Na época em que eu não seguia nenhuma religião, lancei mão desse tipo de aplicação financeira. Durante alguns anos, vendi e comprei ações, mas acabei tendo um grande prejuízo. Naturalmente, esse também foi um dos motivos que me levaram a entrar para a vida religiosa, e os conhecimentos que adquiri sobre o lado espiritual da questão me mostraram que jamais se deve fazer tal tipo de aplicação. Gostaria, portanto, que as pessoas interessadas na Bolsa de Valores não deixassem de ler este artigo.

É costume dizer que, na Bolsa de Valores, cem pessoas perdem para uma lucrar, e é exatamente assim. Não existe, entretanto, uma só pessoa que, tendo-se tornado rica da noite para o dia, consiga conservar a fortuna por muito tempo. Ao mesmo tempo, quem tem grandes ganhos, é quem mais perde; quanto mais a pessoa lucra, um precipício ainda maior estará à sua espera. Espiritualmente, a explicação é a seguinte:

As pessoas que perdem na Bolsa de Valores, na sua maioria, sentem-se decepcionadas, inconformadas, querendo recuperar o dinheiro de qualquer jeito. Assim é o sentimento humano. Consequentemente, o ressentimento converge para quem lhes tirou o dinheiro.

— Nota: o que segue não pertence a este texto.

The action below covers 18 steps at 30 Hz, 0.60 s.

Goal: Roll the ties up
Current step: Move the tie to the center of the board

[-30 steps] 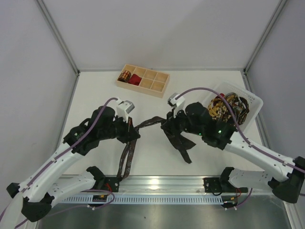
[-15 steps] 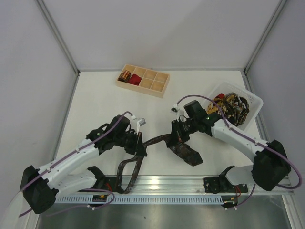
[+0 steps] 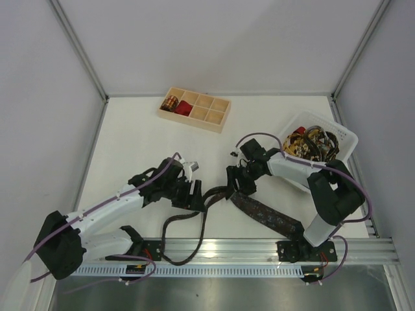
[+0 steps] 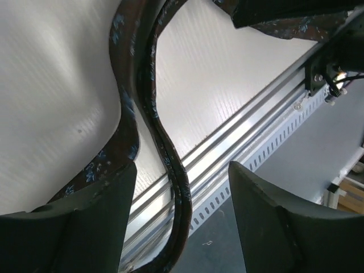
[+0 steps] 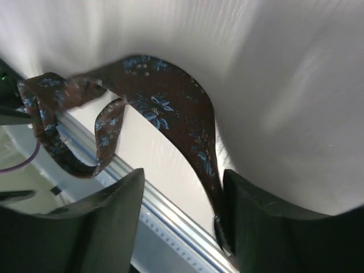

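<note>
One brown tie [image 3: 262, 210] on table [image 3: 142, 142]

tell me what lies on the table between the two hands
A stretch of the dark brown tie runs across the gap from the left hand to the right hand. The top external view shows it best.
</note>
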Available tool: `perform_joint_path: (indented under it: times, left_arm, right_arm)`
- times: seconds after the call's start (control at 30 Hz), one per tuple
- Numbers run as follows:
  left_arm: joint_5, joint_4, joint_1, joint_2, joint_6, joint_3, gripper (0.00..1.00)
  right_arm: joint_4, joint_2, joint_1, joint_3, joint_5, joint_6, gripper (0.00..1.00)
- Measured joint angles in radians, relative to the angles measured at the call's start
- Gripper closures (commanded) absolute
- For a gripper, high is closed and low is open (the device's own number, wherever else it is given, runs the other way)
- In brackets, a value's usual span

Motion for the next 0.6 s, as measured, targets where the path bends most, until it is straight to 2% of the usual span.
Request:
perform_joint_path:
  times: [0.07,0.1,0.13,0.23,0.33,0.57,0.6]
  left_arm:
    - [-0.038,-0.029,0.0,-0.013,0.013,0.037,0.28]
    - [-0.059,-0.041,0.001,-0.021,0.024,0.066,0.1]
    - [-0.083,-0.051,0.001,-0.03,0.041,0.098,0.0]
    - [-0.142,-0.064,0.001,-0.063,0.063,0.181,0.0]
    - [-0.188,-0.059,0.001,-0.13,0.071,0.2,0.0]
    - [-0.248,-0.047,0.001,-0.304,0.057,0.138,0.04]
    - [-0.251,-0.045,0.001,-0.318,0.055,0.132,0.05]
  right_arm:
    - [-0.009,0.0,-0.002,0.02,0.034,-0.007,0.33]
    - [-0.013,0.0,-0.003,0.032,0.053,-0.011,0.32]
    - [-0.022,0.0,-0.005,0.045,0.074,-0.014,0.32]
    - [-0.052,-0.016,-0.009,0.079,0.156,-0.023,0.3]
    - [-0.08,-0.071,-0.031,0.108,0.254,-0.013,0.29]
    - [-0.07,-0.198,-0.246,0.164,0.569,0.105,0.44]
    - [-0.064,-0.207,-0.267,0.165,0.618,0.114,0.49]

Uma vez que não se sabe quem é essa pessoa, nem onde ela reside, esse sentimento acaba sendo direcionado, evidentemente, para a Bolsa de Valores e se acumula nas notas de dinheiro. Analisando espiritualmente, no dinheiro utilizado nas operações da Bolsa de Valores projectam-se as imagens do ressentimento de milhares de pessoas. Como essa imagem e as próprias pessoas prejudicadas estão ligadas pelo elo espiritual, o pensamento [sonen] de recuperar o dinheiro constantemente o puxa para si. Por essa razão, esse dinheiro nunca permanece por muito tempo nos cofres de quem o ganhou. Chegará o dia em que ele será arrancado, e a pessoa sofrerá um grande prejuízo, ficando sem um centavo sequer.

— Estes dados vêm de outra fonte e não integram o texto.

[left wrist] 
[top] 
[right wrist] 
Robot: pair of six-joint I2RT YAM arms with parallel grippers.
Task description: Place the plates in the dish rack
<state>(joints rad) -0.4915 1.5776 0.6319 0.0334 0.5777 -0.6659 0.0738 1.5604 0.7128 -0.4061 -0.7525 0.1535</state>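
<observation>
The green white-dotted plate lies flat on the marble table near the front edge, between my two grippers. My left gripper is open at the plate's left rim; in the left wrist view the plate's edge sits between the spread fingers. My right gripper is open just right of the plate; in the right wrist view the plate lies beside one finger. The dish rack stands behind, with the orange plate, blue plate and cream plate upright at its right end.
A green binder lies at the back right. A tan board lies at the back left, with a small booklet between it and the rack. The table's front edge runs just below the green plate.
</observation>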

Isso não ocorre apenas nos casos de especulação, mas em tudo o que se relacione com dinheiro. Ou seja, quando as riquezas são obtidas de forma ilícita; quando não se gratifica a quem de direito ou propositadamente concede-se um valor menor ou quando não se paga uma dívida etc. Em tais situações, a pessoa lesada fica com ódio. Dessa forma, como já disse, quem causa prejuízo a alguém não conseguirá impedir que o dinheiro escape.

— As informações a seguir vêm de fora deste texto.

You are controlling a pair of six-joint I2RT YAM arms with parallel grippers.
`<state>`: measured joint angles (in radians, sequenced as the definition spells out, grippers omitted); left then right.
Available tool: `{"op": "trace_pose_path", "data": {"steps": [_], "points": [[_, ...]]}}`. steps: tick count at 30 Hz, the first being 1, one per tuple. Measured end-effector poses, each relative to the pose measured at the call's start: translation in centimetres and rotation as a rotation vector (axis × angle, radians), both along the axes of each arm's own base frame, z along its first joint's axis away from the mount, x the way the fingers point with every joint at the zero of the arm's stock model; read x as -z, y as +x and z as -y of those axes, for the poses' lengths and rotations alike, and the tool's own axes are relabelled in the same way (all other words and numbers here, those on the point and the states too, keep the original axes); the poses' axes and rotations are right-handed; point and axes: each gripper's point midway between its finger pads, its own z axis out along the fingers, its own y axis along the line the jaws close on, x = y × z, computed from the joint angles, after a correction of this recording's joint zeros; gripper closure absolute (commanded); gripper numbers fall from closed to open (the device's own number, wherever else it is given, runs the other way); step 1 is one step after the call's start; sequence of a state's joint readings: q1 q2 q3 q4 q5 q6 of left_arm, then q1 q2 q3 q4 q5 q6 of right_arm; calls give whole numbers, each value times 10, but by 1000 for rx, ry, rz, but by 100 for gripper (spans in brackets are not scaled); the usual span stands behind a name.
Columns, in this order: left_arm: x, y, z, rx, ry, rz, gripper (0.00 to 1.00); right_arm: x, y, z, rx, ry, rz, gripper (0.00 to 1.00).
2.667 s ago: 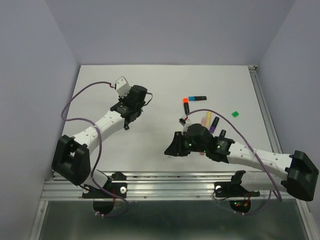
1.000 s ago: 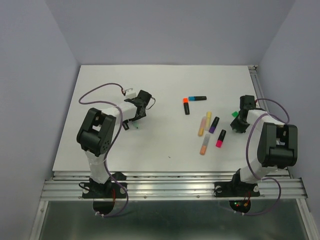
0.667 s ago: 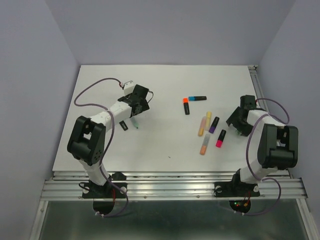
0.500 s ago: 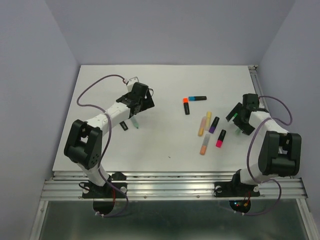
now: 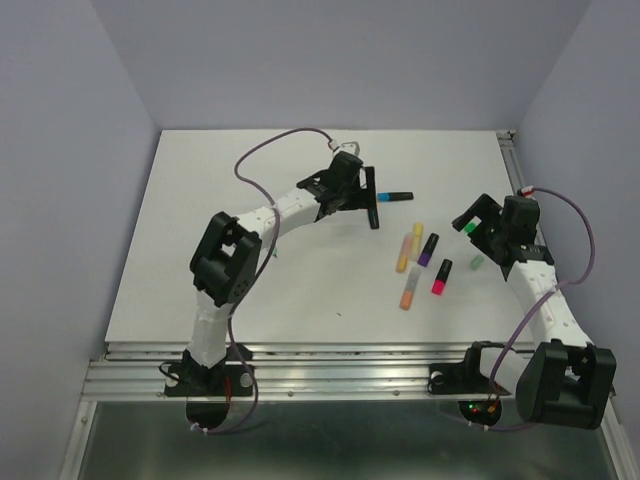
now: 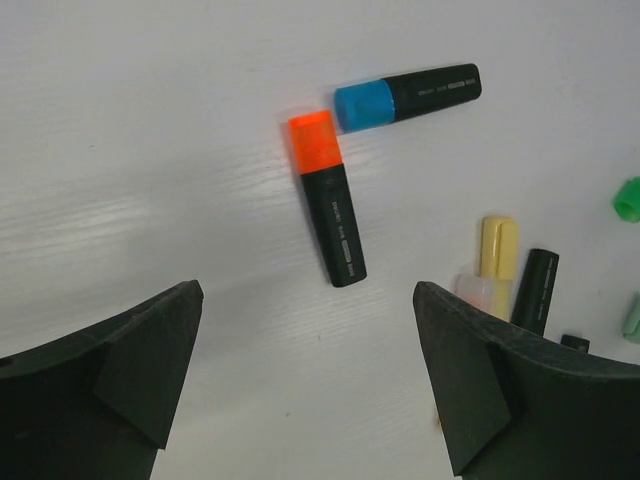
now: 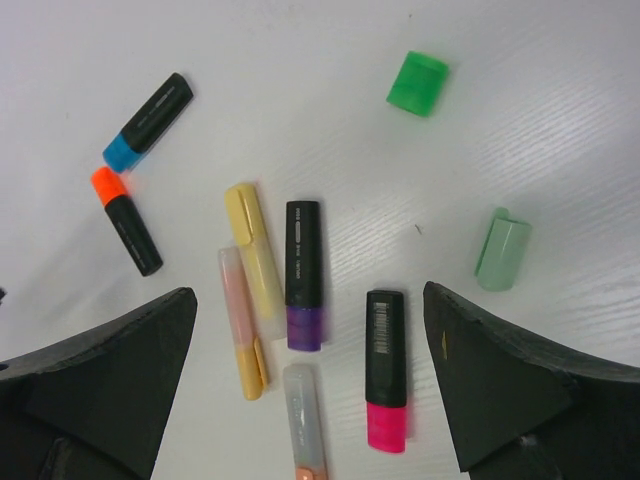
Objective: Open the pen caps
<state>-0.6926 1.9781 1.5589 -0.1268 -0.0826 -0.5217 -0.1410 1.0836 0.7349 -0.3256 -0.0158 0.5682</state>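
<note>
Both left end effector (image 6: 305,300) and right end effector (image 7: 310,300) gape empty; pinching the orange cap (image 6: 315,143), we might knock the adjoining blue cap (image 6: 362,105).

Colour across your white, faintly grained table (image 7: 300,60): a blue cap (image 7: 120,154), an orange cap (image 7: 108,183), a purple cap (image 7: 305,328) and a pink cap (image 7: 386,426), all four on black highlighter bodies (image 7: 303,250), the pink-capped one bearing a white barcode label (image 7: 379,323). You also have a bright green cap (image 7: 418,83), a pale mint cap (image 7: 502,249), a pastel yellow highlighter (image 7: 252,250) and a peach-pink highlighter (image 7: 237,300). Your left gripper (image 6: 308,292) and right gripper (image 7: 310,292) are black; the walls (image 5: 330,60) are lavender.
</note>
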Motion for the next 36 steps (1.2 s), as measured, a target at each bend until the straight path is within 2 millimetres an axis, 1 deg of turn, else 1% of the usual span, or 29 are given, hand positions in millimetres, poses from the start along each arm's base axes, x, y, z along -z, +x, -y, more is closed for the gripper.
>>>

Outro fato que se precisa saber é que, desde os tempos antigos, muitas construções religiosas ficaram reduzidas a cinzas em consequência de incêndios. Parece incompreensível que templos, santuários, capelas, mosteiros

e outras construções realizadas com donativos sejam destruídos pelo fogo dessa forma. Na realidade, existe um motivo. É que, por ocasião de se angariarem fundos para construí-los, forçou-se a situação. Por exemplo, às vezes, determina-se uma quantia para os membros ou igrejas filiais, que são forçados a colaborar, o que não é natural. Tratando- se de donativo religioso, o correto é que a quantia seja determinada pela livre vontade da pessoa. Só quando se faz com alegria e satisfação é que a oferta se torna verdadeiro donativo. Outro fator é que a utilização dessas construções deve estar de acordo com a vontade dos deuses e não pode haver atitudes que sejam erróneas ou que tornem as edificações impuras. Caso contrário, elas receberão o “batismo pelo fogo”.

Voltando ao caso da Bolsa de Valores, quando o objetivo da compra de ações não for a especulação, mas sim os juros, ou seja, os dividendos, trata-se de um bom investimento, porque isso não representa “comprar” rancores ou qualquer outro sentimento negativo. Pelo contrário, investimentos são muito necessários ao desenvolvimento da indústria e, por essa razão, sua prática merece ser bastante incentivada.